--- TASK DESCRIPTION ---
Within the records, tally the lines that contain "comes" and reply with that number only.

--- EXERCISE MATERIALS ---

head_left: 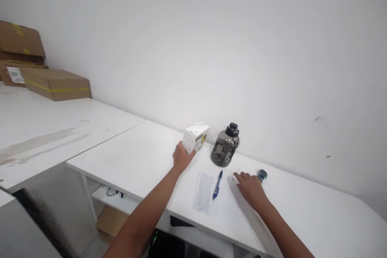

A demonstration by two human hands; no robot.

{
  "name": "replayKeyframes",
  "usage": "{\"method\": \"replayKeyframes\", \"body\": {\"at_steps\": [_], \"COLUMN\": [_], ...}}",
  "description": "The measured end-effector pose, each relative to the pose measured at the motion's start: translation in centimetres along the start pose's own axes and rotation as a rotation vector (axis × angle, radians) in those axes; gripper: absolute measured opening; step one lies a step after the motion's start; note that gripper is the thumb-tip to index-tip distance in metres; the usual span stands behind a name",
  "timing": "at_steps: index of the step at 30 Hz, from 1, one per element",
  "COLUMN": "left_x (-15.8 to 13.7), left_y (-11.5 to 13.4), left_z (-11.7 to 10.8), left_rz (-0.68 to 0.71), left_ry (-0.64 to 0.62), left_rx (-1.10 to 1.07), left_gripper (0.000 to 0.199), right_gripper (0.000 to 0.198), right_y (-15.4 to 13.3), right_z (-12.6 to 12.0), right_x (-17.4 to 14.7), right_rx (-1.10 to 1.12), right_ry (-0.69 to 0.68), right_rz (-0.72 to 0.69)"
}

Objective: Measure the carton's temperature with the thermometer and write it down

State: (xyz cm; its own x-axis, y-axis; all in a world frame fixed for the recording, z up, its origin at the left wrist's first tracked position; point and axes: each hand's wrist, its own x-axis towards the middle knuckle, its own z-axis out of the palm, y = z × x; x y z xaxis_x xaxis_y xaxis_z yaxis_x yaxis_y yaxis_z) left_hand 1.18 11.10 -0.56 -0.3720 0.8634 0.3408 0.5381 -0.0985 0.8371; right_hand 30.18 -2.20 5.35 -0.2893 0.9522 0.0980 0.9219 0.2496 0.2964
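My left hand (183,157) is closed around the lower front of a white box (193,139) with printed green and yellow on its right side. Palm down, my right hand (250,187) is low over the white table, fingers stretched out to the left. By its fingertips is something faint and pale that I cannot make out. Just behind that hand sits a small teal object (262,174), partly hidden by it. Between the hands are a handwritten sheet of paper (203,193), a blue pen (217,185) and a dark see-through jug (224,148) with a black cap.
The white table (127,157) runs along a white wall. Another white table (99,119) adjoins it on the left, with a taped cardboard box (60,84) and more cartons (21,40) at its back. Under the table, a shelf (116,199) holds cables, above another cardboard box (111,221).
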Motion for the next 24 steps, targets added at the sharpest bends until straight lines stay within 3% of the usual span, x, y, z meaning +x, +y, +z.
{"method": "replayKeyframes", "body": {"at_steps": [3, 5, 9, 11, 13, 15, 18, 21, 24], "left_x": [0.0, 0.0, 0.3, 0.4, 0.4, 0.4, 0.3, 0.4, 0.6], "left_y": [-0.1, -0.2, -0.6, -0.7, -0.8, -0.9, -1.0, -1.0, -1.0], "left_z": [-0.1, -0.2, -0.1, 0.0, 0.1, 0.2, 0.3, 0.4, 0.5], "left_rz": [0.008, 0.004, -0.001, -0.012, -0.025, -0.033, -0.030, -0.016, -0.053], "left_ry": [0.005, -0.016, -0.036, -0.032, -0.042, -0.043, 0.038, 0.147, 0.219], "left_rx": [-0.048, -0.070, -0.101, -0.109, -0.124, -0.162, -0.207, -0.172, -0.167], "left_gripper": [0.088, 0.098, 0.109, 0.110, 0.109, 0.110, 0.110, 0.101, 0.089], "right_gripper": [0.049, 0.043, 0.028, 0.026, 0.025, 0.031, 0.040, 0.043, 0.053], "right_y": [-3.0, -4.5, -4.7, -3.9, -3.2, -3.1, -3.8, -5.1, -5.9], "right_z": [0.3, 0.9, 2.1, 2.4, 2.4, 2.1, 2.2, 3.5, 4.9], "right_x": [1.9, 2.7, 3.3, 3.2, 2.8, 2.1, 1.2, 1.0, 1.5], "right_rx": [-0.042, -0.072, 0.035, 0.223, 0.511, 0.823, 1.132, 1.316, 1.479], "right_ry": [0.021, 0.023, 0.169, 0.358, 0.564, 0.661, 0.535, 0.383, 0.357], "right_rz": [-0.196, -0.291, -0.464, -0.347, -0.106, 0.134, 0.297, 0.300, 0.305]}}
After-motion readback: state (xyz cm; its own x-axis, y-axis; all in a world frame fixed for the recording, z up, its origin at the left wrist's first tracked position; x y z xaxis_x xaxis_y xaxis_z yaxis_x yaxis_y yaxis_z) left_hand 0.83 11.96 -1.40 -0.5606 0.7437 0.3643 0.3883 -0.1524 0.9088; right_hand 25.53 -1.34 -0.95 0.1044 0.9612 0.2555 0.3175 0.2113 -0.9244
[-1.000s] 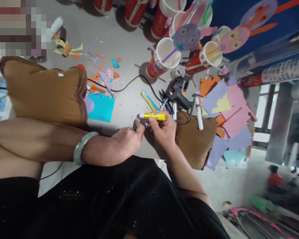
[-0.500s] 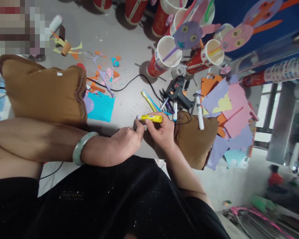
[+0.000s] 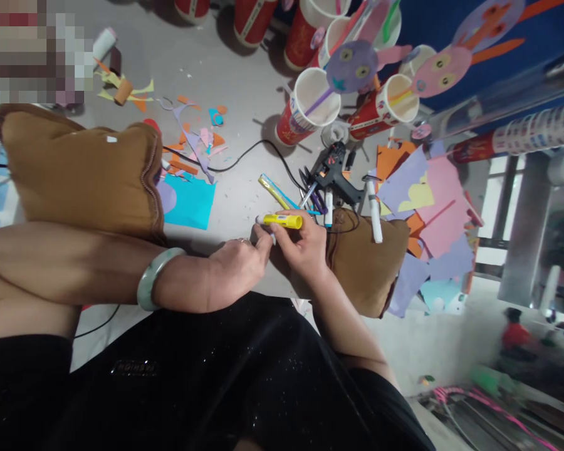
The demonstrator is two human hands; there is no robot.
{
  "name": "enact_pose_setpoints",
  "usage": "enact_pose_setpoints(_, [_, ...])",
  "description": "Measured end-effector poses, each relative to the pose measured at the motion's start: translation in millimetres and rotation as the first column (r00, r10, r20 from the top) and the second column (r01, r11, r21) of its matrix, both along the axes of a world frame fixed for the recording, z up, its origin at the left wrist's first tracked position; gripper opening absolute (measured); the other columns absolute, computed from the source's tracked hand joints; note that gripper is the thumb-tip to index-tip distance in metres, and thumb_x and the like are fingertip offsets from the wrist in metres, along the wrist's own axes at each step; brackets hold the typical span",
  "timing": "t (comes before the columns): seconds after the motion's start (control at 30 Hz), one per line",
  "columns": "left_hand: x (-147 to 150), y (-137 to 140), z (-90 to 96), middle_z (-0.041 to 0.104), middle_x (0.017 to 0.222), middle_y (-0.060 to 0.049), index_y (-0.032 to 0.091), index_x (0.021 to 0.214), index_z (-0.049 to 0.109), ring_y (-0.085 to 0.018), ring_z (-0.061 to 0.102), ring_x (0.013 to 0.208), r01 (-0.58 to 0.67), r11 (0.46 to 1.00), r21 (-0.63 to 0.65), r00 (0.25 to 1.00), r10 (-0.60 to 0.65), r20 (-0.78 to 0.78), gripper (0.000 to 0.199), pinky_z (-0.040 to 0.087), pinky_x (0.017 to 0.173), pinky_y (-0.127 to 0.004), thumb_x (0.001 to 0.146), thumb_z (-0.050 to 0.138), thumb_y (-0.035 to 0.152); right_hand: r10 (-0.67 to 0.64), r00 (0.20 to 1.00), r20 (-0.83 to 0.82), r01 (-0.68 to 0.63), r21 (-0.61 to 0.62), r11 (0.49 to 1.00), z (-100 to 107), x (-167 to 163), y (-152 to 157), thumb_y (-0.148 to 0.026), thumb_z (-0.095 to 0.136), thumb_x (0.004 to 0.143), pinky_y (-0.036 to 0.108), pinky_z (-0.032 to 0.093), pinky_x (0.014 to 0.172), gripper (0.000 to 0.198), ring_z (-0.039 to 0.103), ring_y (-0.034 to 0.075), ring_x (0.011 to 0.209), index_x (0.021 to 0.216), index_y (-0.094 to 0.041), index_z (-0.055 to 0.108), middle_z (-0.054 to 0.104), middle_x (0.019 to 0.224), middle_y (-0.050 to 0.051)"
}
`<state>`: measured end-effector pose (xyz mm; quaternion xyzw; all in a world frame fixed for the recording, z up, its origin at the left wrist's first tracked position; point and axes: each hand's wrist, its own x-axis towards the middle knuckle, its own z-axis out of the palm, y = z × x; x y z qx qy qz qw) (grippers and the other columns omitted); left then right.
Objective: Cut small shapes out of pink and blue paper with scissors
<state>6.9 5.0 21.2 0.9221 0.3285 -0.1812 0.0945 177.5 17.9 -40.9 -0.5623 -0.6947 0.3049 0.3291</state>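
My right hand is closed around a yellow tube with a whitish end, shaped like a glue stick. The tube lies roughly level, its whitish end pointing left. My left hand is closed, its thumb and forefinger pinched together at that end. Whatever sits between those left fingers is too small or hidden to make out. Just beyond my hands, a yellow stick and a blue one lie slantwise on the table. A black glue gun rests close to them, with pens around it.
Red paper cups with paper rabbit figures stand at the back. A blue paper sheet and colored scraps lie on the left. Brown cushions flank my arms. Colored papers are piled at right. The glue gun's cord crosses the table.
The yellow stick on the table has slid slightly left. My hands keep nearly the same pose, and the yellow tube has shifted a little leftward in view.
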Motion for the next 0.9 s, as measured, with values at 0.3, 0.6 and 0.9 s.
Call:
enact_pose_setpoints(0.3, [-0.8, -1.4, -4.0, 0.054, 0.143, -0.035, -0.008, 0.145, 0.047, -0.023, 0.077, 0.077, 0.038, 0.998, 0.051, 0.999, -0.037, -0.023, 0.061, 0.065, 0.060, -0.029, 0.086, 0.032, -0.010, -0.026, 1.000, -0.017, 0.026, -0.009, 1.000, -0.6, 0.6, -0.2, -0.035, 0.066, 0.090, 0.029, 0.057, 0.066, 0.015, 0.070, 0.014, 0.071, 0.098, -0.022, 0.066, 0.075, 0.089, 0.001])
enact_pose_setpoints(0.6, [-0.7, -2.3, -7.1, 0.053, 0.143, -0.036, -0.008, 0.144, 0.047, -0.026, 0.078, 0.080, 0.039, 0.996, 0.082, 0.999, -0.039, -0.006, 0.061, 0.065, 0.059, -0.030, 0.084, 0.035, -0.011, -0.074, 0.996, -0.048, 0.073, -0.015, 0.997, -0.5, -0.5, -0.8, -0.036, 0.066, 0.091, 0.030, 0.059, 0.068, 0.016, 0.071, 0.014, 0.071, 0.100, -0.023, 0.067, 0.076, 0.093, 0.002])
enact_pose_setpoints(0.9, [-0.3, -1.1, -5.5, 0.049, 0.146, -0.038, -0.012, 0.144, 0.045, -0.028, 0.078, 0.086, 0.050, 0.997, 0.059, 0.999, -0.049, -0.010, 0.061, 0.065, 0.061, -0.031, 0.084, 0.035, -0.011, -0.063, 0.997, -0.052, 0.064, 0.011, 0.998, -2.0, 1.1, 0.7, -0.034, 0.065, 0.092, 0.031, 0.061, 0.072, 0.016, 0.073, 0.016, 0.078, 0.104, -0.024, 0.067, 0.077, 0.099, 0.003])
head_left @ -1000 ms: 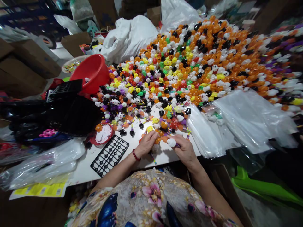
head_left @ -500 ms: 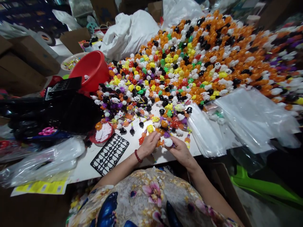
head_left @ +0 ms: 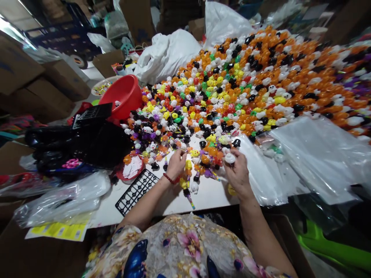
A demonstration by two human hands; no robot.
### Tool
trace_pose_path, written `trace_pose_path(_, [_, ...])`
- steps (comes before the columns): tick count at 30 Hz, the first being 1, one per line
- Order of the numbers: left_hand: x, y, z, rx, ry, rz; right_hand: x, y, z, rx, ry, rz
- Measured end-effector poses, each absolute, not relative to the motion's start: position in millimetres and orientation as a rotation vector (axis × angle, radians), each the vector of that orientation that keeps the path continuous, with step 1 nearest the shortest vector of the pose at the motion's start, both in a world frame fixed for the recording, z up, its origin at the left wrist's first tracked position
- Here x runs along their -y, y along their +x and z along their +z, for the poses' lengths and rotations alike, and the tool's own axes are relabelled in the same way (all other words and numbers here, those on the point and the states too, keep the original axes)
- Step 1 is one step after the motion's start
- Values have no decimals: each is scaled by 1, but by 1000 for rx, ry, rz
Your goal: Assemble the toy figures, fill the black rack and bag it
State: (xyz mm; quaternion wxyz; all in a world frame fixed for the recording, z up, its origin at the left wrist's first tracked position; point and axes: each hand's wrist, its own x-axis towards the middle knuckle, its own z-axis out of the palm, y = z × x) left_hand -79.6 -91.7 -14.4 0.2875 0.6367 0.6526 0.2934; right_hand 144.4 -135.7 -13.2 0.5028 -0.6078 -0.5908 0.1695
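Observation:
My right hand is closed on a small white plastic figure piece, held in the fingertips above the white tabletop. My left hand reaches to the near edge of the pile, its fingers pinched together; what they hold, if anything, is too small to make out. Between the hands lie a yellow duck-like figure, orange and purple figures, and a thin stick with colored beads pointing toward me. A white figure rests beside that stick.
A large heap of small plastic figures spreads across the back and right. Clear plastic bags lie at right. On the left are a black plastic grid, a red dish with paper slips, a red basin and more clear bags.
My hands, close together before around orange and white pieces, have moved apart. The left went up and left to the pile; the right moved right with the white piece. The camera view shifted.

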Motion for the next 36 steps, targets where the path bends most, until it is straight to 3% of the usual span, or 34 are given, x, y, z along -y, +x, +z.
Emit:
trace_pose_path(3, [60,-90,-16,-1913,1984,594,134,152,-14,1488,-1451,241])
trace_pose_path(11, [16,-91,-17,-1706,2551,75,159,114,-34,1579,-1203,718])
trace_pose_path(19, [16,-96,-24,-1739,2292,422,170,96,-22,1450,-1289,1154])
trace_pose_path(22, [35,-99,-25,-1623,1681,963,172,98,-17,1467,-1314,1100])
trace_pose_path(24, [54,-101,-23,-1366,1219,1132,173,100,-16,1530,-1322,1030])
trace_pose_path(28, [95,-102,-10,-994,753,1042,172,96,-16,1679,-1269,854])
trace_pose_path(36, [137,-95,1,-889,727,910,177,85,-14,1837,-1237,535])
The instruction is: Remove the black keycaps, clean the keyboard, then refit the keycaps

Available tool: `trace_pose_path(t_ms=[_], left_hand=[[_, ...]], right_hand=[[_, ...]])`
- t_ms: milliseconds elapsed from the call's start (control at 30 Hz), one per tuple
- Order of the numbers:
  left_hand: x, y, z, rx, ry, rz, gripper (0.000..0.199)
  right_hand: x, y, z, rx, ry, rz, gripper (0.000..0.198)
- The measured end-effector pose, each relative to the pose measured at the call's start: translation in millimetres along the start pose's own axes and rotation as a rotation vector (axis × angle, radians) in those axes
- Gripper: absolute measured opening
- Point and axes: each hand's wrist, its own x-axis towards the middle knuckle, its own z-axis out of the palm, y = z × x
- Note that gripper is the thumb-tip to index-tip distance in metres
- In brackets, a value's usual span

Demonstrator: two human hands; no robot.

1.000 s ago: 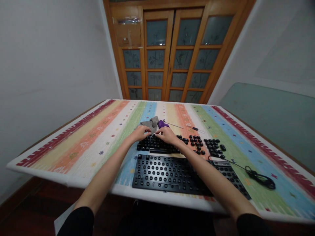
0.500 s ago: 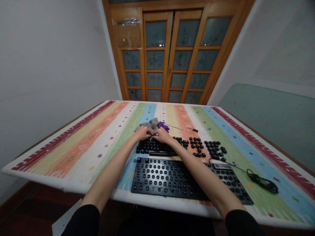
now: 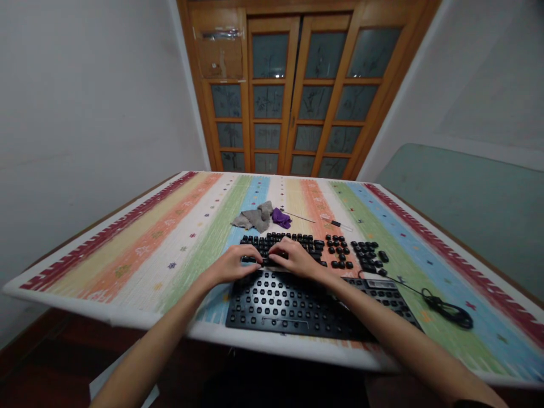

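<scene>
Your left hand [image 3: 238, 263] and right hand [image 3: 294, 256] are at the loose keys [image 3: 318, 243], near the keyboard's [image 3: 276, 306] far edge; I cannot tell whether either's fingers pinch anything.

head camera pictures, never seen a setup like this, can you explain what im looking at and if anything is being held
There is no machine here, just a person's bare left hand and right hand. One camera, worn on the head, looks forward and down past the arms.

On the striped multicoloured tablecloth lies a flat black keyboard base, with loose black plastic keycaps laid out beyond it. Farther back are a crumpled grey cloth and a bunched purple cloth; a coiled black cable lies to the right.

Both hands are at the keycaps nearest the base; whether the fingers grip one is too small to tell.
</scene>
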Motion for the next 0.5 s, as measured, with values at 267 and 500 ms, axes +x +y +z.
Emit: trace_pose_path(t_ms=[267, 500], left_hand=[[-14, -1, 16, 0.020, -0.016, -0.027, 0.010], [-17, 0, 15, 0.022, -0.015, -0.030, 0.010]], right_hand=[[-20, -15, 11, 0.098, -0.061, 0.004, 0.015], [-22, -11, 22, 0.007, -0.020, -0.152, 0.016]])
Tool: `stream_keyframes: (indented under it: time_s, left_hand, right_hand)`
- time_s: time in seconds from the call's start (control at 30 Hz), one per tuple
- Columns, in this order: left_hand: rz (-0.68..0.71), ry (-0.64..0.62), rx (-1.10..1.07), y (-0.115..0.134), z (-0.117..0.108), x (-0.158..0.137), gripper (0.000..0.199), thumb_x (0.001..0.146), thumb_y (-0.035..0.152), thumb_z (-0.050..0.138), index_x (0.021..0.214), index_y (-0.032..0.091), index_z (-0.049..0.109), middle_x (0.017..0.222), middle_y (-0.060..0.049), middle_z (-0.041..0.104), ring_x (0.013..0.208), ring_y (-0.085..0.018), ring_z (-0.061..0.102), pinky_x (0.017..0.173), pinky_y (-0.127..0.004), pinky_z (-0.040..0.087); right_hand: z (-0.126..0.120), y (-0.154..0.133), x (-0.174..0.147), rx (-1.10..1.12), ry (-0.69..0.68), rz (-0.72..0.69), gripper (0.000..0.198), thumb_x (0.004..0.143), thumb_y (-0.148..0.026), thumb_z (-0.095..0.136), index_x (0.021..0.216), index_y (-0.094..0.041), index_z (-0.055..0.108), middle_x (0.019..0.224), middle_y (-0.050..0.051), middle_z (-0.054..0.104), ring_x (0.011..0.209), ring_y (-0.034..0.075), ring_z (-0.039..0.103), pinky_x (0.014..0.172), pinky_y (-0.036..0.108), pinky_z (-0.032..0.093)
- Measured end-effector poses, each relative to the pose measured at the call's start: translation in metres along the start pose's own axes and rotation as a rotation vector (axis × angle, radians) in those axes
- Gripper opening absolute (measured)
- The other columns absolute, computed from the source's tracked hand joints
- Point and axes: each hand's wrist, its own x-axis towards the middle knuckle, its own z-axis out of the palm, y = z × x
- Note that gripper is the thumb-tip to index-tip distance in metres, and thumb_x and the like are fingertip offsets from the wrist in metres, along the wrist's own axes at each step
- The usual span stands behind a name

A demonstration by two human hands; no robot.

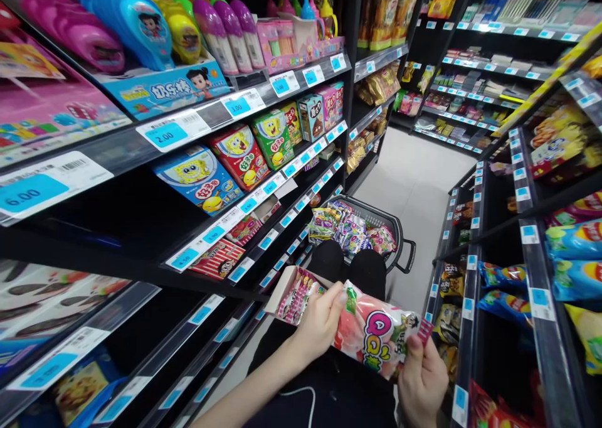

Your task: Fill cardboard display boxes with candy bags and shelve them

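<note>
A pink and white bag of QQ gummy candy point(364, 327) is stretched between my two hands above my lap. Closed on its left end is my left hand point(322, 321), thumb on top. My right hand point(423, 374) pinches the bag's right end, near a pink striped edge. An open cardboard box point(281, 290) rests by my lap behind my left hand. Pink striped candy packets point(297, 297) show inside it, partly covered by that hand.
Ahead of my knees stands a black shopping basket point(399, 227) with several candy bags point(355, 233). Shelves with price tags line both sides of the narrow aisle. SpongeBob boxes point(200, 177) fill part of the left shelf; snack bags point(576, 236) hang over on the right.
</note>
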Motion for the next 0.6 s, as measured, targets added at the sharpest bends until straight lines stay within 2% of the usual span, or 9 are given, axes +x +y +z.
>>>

--- TASK RESULT ---
2